Cultural References[]

Literary techniques[]

  • This episode's main theme, Let the mystery be, foreshadows the unresolved last question.
  • Matt says Nora is the most brave person on the earth. In the previous episode, Burton said Kevin was the most powerful man in the world.
  • As Nora dives in, Matt says "I love you". In the previous episode, as Kevin Jr. dove in, Kevin Sr. said the same.
  • Nora being extremely worried about being locked in the bathroom seems to be a hint, calling back to the previous "machine" scene.

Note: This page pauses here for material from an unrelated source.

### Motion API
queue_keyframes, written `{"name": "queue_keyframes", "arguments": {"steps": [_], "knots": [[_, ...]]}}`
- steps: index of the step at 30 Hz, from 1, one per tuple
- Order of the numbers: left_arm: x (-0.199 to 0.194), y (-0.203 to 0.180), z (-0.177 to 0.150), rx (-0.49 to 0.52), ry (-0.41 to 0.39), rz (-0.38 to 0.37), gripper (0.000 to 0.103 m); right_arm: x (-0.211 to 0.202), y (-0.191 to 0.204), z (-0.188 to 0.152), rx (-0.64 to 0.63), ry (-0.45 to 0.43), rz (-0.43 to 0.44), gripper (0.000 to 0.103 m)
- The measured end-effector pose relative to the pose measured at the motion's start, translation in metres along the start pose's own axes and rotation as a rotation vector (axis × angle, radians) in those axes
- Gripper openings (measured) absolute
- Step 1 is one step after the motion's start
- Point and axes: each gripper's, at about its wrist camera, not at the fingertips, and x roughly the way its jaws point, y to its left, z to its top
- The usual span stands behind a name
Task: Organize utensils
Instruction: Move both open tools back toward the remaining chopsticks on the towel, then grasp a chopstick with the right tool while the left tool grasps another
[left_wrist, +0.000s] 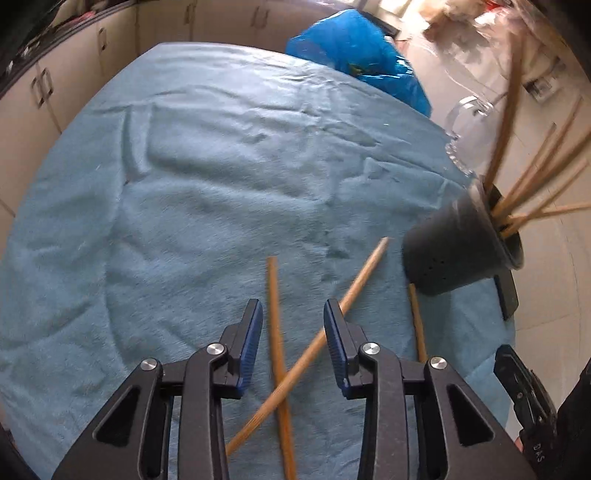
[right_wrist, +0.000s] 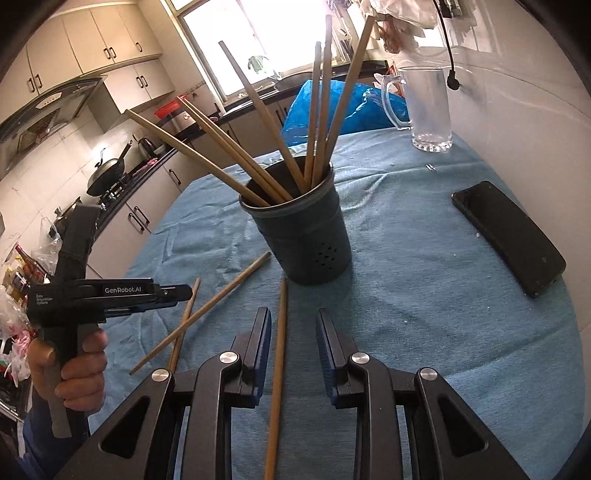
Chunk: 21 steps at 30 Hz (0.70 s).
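While both tools are hanging low over the blue cloth (right_wrist: 424, 280) on the desk, neither is grasping anything: the right tool (right_wrist: 293, 345) is standing released with one loose chopstick (right_wrist: 279, 365) lying between its jaws, nearer the left pad and not pinched. The left tool (left_wrist: 293, 341) is likewise standing parted above two crossed chopsticks (left_wrist: 280, 376), apparently lining up on one of them; the upright stick is sitting in the gap and the slanted one is passing under the right pad. All three strays are lying near the desk's front edge, just short of the holder (right_wrist: 306, 236). That dark cup is sitting toward the middle, already bristling with chopsticks, so these look like the last to gather. Farther on, a phone (right_wrist: 509, 236) is lying by the right edge and a clear jug (right_wrist: 428, 110) is standing at the far right corner.
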Motion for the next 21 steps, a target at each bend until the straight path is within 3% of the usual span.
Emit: {"name": "queue_keyframes", "arguments": {"steps": [3,10,13,15,16,21], "knots": [[0.002,-0.022,0.002,0.091,-0.005,-0.007,0.033,0.002,-0.002,0.001,0.006,-0.001,-0.003,0.027],[0.021,-0.066,0.012,0.269,0.001,0.059,0.033,0.004,-0.004,0.002,0.010,0.002,-0.001,0.027],[0.036,-0.073,0.016,0.281,0.023,0.088,0.032,0.002,-0.006,0.002,0.011,-0.001,-0.007,0.027],[0.044,-0.075,0.018,0.280,0.032,0.108,0.022,0.001,-0.007,0.003,0.013,-0.003,-0.010,0.027],[0.049,-0.073,0.018,0.270,0.041,0.127,0.013,0.000,-0.008,0.003,0.015,-0.004,-0.012,0.027],[0.039,-0.059,0.008,0.224,0.018,0.132,0.007,0.003,-0.012,0.006,0.015,0.001,-0.020,0.027]]}}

  • Like Season 1 and 2 finales, a scene takes place in the main street of the town, full with people. This time, though, there is not an urban warfare, but a wedding. Also, this time the scene doesn't take place in the last part of the episode but in the middle of it.
  • Kevin has now a pacemaker in the same exact spot in which in the previous episode he had the key.

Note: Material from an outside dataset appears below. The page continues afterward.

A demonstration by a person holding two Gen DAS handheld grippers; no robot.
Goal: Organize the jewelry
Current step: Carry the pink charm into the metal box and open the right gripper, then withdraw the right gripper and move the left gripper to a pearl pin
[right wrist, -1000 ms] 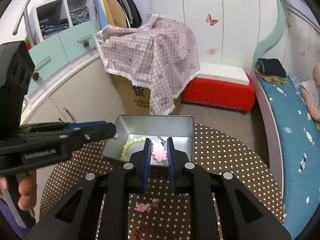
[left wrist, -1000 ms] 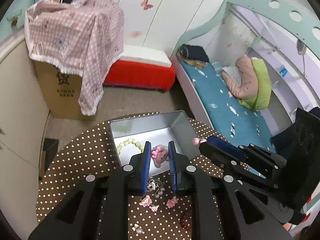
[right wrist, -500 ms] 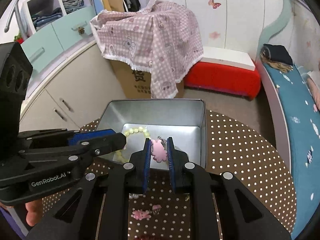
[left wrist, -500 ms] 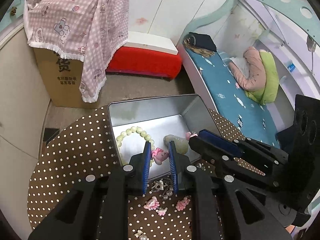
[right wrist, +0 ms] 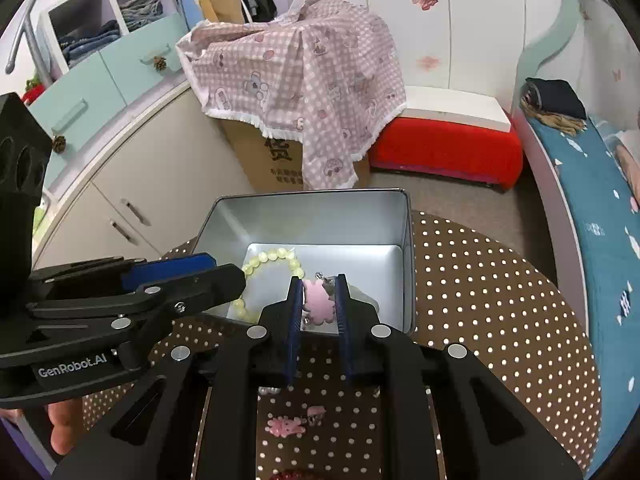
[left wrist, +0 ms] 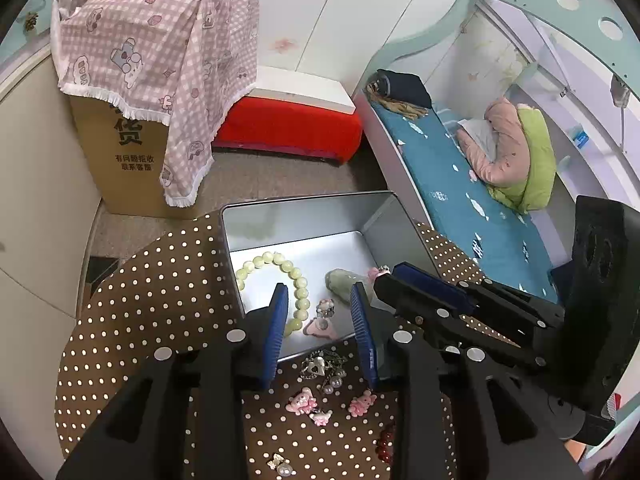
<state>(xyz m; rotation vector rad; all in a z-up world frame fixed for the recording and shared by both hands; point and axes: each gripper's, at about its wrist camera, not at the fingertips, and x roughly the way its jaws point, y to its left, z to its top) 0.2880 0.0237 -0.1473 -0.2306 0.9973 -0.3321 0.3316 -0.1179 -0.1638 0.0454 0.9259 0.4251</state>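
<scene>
A silver tin box [left wrist: 304,216] [right wrist: 320,216] stands on the brown dotted table. Inside lie a pale green bead bracelet [left wrist: 276,264] [right wrist: 272,258], a green stone piece [left wrist: 344,280] and a pink charm [left wrist: 320,326]. My left gripper [left wrist: 320,312] is open over the box's front edge, with the pink charm lying between its fingers. My right gripper [right wrist: 319,304] is shut on a pink bear charm [right wrist: 318,304] and holds it over the box's front part; it also shows in the left wrist view [left wrist: 384,276].
On the table in front of the box lie a silver heart chain [left wrist: 320,366], pink charms [left wrist: 304,400] [right wrist: 286,426], pearl pieces [left wrist: 280,466] and dark red beads [left wrist: 386,446]. A cloth-covered cardboard box [right wrist: 296,92], a red bench [right wrist: 444,148] and a bed [left wrist: 460,176] stand beyond.
My left gripper opened and let the pink charm drop into the box. My right gripper moved a little forward over the box, still holding its pink bear charm.
</scene>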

  • Nora is a "leftover" in this world, because she lost her family. Ironically (assuming Nora's story is true) she is a "leftover" in the "parallel" world too, because her family moved on and they forgot her.

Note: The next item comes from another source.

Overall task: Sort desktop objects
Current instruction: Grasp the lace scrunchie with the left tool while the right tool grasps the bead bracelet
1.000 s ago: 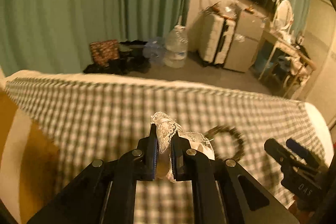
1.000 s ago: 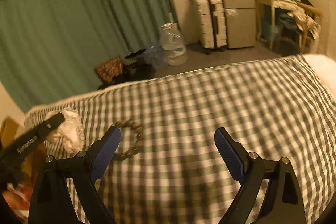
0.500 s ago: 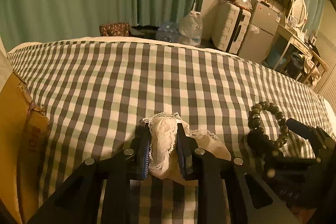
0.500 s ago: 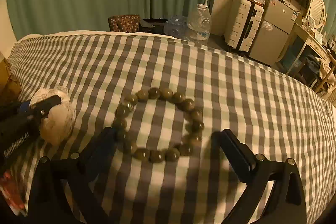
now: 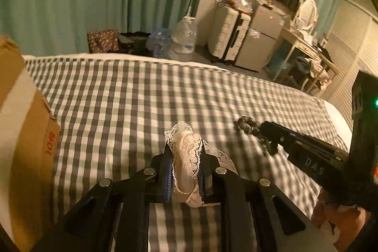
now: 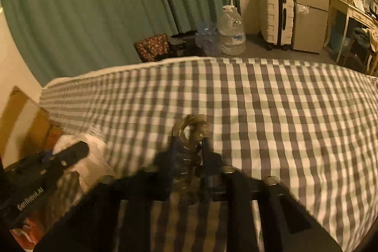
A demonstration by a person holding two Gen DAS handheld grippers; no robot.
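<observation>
We hold both claws over the checked bedspread (image 5: 141, 96): left gripper (image 5: 184, 157) clamped on the lace cloth (image 5: 186, 150), right gripper (image 6: 189, 150) pinching the bead bracelet (image 6: 193, 126). Cardboard box (image 5: 26, 134) left, green curtains (image 6: 106, 4) behind.

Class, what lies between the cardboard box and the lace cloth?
Only bare checked bedcover between cardboard box and lace cloth, seen from the left wrist.

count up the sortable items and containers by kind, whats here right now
lace fabric piece: 1, clamped in the left gripper
bead bracelet: 1, clamped in the right gripper
cardboard box: 1, at the left edge of the checked bedspread
total: 3
</observation>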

  • Also, Nora is a "leftover" in Australia, since no one (expect for Laurie) knows she's there. Assuming Nora's story is true, she went searching for her family, while Kevin was going searching for her.
  • Each season ends with Nora talking to Kevin. In Season 1 she said "Look what I found", in Season 2 "You're home" and in this one "I'm here".
  • Through the whole "future" section of the episode, we are often led to believe that we are watching a "parallel universe" or a "purgatory-like world":
    • Both this series, with Kevin's "hotel world", and Lindelof's previous series, Lost, used a lot this narration twist.
    • It's not immediately clear if Nora is lying or if she actually doesn't remember Kevin.
    • Nora being alone in a seemingly desolated world make us think she actually "gone through" and she is now in the place where the others who departed are.
    • Laurie is shown being alive, while we can think she died in Certified.
    • Kevin saying she met the bride "at the hotel bar" immediatly make us think to the hotel bar we saw in the "hotel world" in I Live Here Now. Also Kevin having a pacemaker in the same spot he had the key for the nuclear weapon make us remember the "hotel world".
    • More importantly, obviously, Kevin not remembering the majority of his relationship with Nora and all of the events after Season 1 appears to us as the main proof we are in a "parallel universe". Only when Kevin confesses he's lying we understand this is simply the future.

Trivia[]

  • This is the longest episode of the show, at 1:11:57, narrowly edging out “I Live Here Now” (1:11:52) and the Pilot (1:11:37).
  • HBO’s synopsis for this episode is: “Nothing is answered. Everything is answered. And then it ends.”
  • In a rare gesture, HBO promised not to give the producers any notes on the finale.[1]
  • Kevin says "Just wondering around Australia, off the grid. I like to get a little lost", clearly quoting Lindelof's Lost, in which Australia has an important role.
  • The interior of Nora entering the LADR machine was the final scene of the entire series to be shot. It was filmed on the same day as the bathtub flashback that opens "The Most Powerful Man in the World (and His Identical Twin Brother)" and Nora's "testimonial" video that opens this episode. Set designers consulted with a physicist, basing the machine's design on the Large Hadron Collider and stellarators built decades ago in an attempt to sustain nuclear fusion through magnetism.[1]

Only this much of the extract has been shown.